In-Depth
Q&A: Eckerson measures state of data warehousing
Wayne Eckerson has been in the middle of the data warehousing business
for years as director of education and research at the well-respected Data
Warehousing Institute in Seattle. Wayne sat down over dinner recently with
ADT
Editor-at-Large Jack Vaughan to answer some questions on the state
of the industry.
Q: Why has data warehousing stuck around? It was a big-ticket item
and there were a lot of bad experiences. In this downturn, it seems like the
people closest to the data are getting most of the budgets. Your
comments?
A: I think if you asked anyone who started out with data
warehousing in the mid-'90s, when it came to the forefront whether it would
still be here -- whether the Institute would still be around in 2002 -- I don't
think anyone would have said that it would still be here. I think a lot of our
faculty are still surprised that we're running four conferences a year and
getting 500, 600 or 700 people there each time. It is amazing. What has happened
is that data warehousing has indeed become part of the IT infrastructure. It
really is, in my mind, a complement to the transaction processing infrastructure
that we built during the '70s and '80s. And during the '90s and the next decade,
we're building the information insight infrastructure. When you look back on it,
it makes a lot of sense to me.
Q: Is it true that there's a distinct data person or data warehouse
person? How do they fit in within a larger organization?
A: We just
published our salary survey, The Salary Roles and Responsibility
Report. There are a lot of different roles that people are playing. The
primary role -- our primary audience -- is data warehousing project managers.

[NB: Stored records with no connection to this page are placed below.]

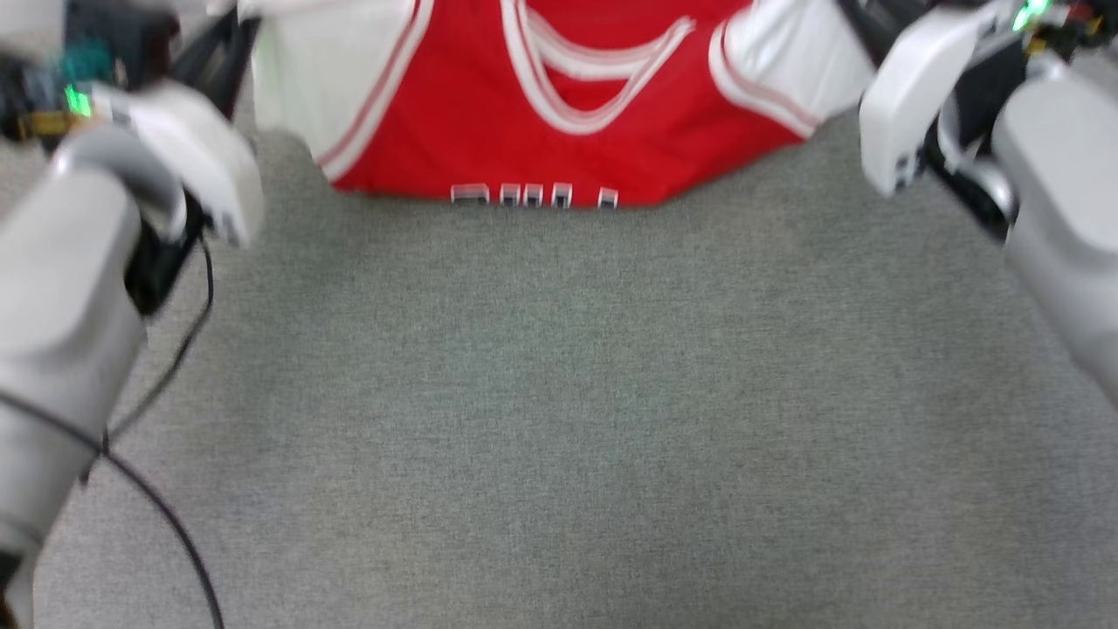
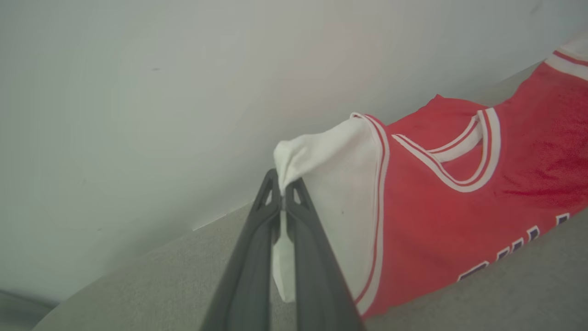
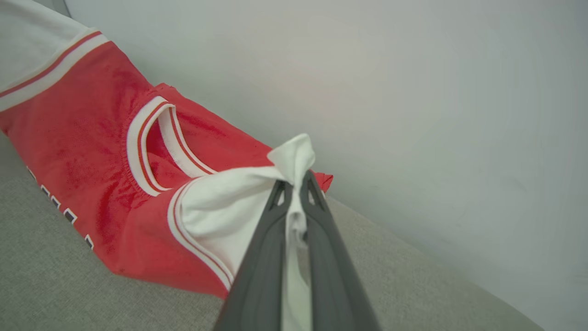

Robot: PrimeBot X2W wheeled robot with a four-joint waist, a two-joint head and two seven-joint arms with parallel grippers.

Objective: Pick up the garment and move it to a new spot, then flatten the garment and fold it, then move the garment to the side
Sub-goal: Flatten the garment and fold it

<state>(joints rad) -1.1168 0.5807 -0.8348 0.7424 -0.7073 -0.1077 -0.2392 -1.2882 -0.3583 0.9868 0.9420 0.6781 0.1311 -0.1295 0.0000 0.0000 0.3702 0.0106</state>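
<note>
The garment (image 1: 541, 131), a red jersey with white sleeves and striped trim, hangs stretched between both arms at the top of the head view, its lower part resting on the grey surface with black lettering just showing at the fold. My left gripper (image 2: 281, 193) is shut on the bunched white sleeve (image 2: 330, 193) of the garment (image 2: 459, 211). My right gripper (image 3: 294, 188) is shut on the other white sleeve (image 3: 229, 207) of the garment (image 3: 92, 151). Both sleeves are lifted above the surface. The number on the front is hidden.
A grey fabric-covered surface (image 1: 559, 419) spreads in front of me. A pale wall (image 2: 183, 92) rises right behind the garment. Black cables (image 1: 166, 507) trail from my left forearm (image 1: 61, 332) at the lower left. My right forearm (image 1: 1066, 218) stands at the upper right.
</note>
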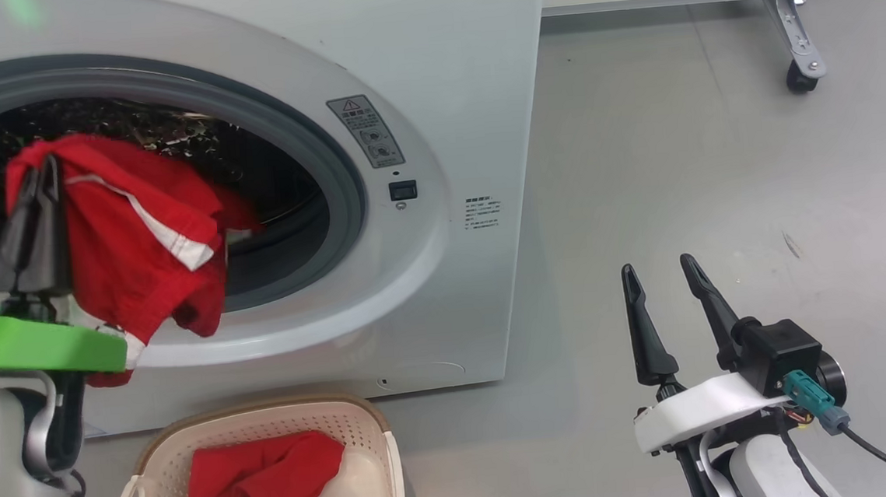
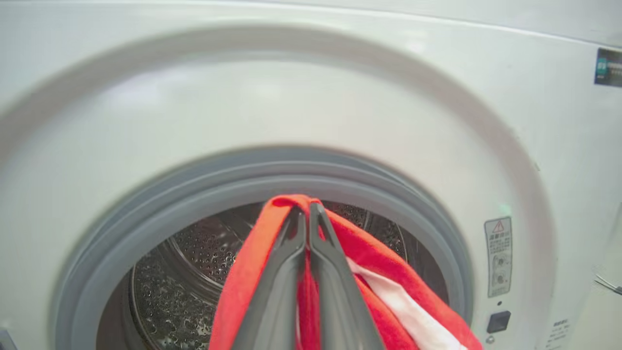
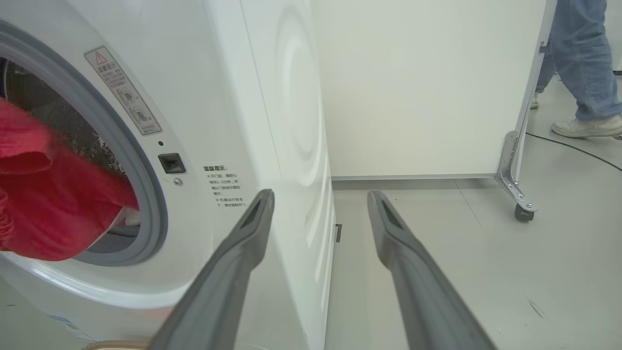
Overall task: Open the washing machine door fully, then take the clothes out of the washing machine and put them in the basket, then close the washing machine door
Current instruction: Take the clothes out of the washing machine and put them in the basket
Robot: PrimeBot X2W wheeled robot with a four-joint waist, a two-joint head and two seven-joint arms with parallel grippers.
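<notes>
**Clothes (image 1: 139, 246) pinched at the washing machine (image 1: 447, 84) mouth**

My left gripper (image 1: 42, 167) is pressed together on the red fabric, which hangs out of the drum opening, just beyond the basket (image 1: 151, 475). My right gripper (image 1: 657, 266) stands spread and empty, well off to the right.

We had our left gripper (image 1: 42, 171) pinched shut on the clothes (image 1: 139, 246), dark fingers together pointing up, green wrist bracket (image 1: 29, 349) just below. Our right gripper (image 1: 657, 266) stood wide apart, empty, fingers angled up and slightly left from a white wrist bracket (image 1: 696, 410), black camera block (image 1: 782, 353) beside it, pale forearm (image 1: 770, 467) beneath.
</notes>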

Q: It seems that people are still trying to mine their data -- find
gold -- but are still sending out flyers that go to people that are
deceased.
A: Well, we haven't perfected the art of leveraging our
information yet. We still have a long way to go, which is good news for the data
warehousing and business intelligence (BI) market. I use the term business
intelligence because it's a broader term that encompasses the data warehousing
infrastructure as well as the analytical tools and applications that run on top
of those two things. The BI market, from a Wall Street perspective, has done
better than most other IT markets in the last two years. It's up 2% if you look
at the publicly traded companies and track their revenue. But the CRM market,
ERP market and other IT markets are experiencing significant downturns compared
to BI. BI is a hotter market because people understand that in a competitive
market, or in an economy that's in a downturn, information and insight about
customers, supply chain, operations and employees can spell the difference. It
can drive significant costs out of your budget, and it can bring additional
revenue in to the tune of millions and millions of dollars.
Q: A couple of years ago, people were focused on visible failures.

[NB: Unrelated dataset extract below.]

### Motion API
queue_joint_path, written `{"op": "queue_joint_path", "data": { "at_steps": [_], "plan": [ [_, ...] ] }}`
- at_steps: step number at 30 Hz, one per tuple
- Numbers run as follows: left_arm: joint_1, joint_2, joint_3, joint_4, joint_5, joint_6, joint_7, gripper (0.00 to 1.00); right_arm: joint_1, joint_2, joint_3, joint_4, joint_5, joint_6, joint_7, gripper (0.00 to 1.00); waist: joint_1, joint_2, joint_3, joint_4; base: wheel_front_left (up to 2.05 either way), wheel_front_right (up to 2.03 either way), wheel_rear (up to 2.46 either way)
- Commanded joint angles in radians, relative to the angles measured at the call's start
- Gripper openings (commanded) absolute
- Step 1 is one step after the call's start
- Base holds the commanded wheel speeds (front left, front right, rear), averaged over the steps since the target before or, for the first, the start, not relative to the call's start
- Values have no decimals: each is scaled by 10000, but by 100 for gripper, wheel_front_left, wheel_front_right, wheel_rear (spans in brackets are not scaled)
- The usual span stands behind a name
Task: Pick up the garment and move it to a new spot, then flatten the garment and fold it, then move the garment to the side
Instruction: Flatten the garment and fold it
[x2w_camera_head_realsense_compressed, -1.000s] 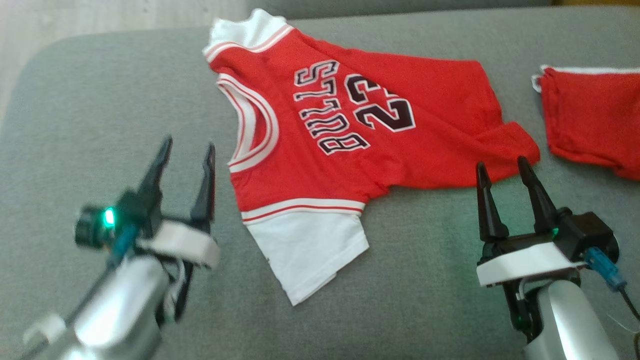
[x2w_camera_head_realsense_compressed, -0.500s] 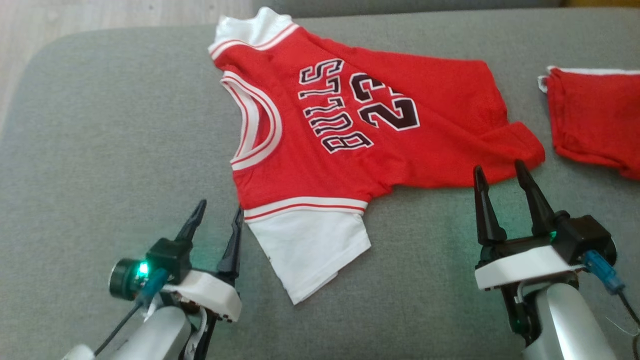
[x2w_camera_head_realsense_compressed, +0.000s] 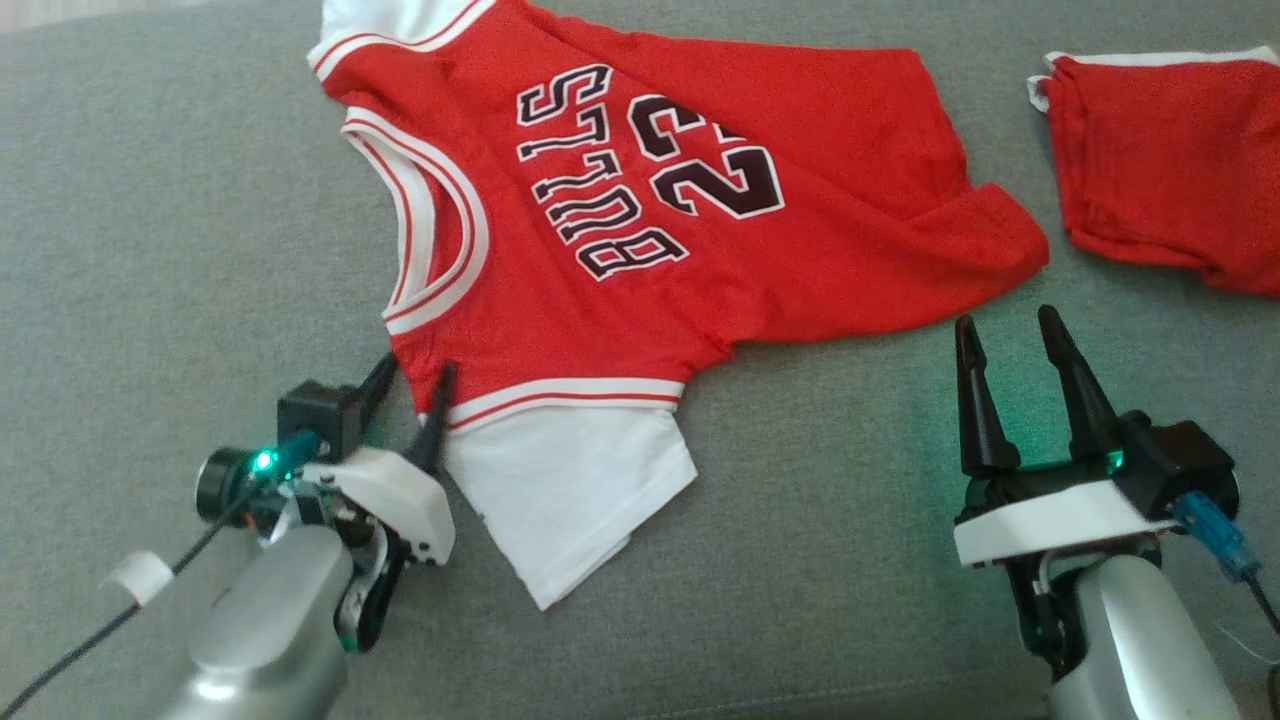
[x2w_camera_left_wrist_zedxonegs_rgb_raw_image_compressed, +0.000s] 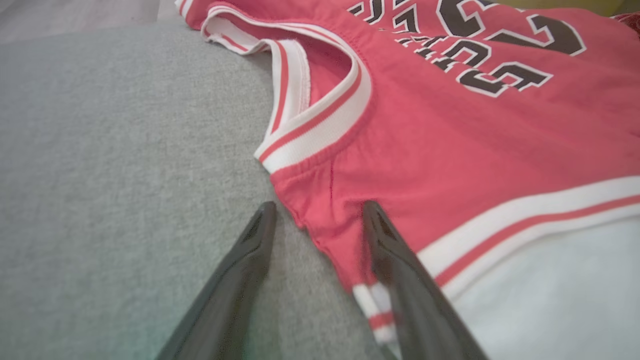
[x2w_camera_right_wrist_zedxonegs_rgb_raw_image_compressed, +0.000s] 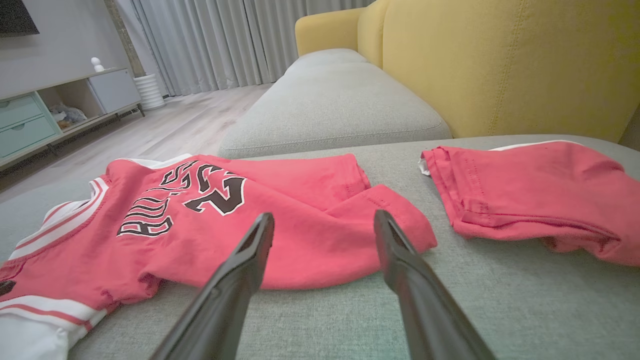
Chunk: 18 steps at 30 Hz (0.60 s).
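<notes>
The garment is a red "BULLS 23" jersey with white sleeves, lying spread on the grey sofa cushion. My left gripper is open at the jersey's near shoulder. In the left wrist view the left gripper straddles the red edge of the garment, one finger on the cushion and the other on the fabric. My right gripper stands open just short of the turned-up hem corner. In the right wrist view the right gripper holds nothing, with the garment lying beyond it.
A second red garment lies folded at the right of the cushion, also in the right wrist view. A yellow backrest rises behind it. Beyond the cushion's far edge are a wooden floor and a low cabinet.
My left gripper has moved right and forward to the jersey's shoulder edge, and its fingers now straddle the fabric. The head camera has shifted. The right gripper has stayed put.
</notes>
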Motion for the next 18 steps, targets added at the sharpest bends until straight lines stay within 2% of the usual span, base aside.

Have we gotten over that, and did it really happen?
A: It happens.
Every new technology goes through this cycle where there's initial hype. It's a
new technology, everyone focuses on the business advantages it can provide, and
then the reality sets in because technology is hard to implement and derive
business value from. It's just hard to do. So there's always a lot of
disappointment following the initial hype. Gartner publishes what I think it
calls the ''hype curve'' and tracks where technologies are on the hype curve.
There's the initial hype, and then most technologies go into this trough of
disappointment. Those that have real value eventually pull out of that trough.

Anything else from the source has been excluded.